» **Work task**
Output the listing below verbatim, from its first line to its last.

» **Recorded information**
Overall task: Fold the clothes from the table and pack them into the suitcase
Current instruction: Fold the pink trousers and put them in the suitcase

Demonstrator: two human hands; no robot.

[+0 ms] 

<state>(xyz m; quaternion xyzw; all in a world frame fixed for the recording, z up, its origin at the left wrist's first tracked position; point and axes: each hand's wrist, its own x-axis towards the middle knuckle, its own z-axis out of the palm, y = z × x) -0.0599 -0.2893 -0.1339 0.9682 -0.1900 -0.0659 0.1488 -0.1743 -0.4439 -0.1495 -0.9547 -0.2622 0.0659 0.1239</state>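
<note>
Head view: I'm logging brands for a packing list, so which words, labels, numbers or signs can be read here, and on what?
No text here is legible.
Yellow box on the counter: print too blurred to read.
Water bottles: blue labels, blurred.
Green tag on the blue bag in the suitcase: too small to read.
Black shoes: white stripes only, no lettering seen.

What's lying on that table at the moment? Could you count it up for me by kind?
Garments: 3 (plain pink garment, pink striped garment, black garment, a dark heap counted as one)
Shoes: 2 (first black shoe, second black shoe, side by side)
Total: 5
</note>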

» **Result of the task**
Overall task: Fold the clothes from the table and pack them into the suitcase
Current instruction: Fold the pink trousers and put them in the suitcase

Demonstrator: two human hands; no robot.

[+0 ms] 

<state>(xyz m; quaternion xyzw; all in a world frame fixed for the recording, z up, its origin at the left wrist's first tracked position; point and axes: each hand's wrist, its own x-axis towards the middle knuckle, its own z-axis out of the palm, y = z × x) -0.0599 -0.2893 -0.1339 0.9682 -0.1900 -0.0659 0.1488 -0.1743 -0.4439 -0.1495 -0.9547 -0.2622 0.0659 0.1239</state>
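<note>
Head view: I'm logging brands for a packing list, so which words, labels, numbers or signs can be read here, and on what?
No text here is legible.
Yellow box on the counter: print too blurred to read.
Water bottles: blue labels, blurred.
Green tag on the blue bag in the suitcase: too small to read.
Black shoes: white stripes only, no lettering seen.

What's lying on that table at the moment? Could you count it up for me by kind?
Garments: 3 (plain pink garment, pink striped garment, black garment, a dark heap counted as one)
Shoes: 2 (first black shoe, second black shoe, side by side)
Total: 5
</note>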

Nothing else remains in this exercise.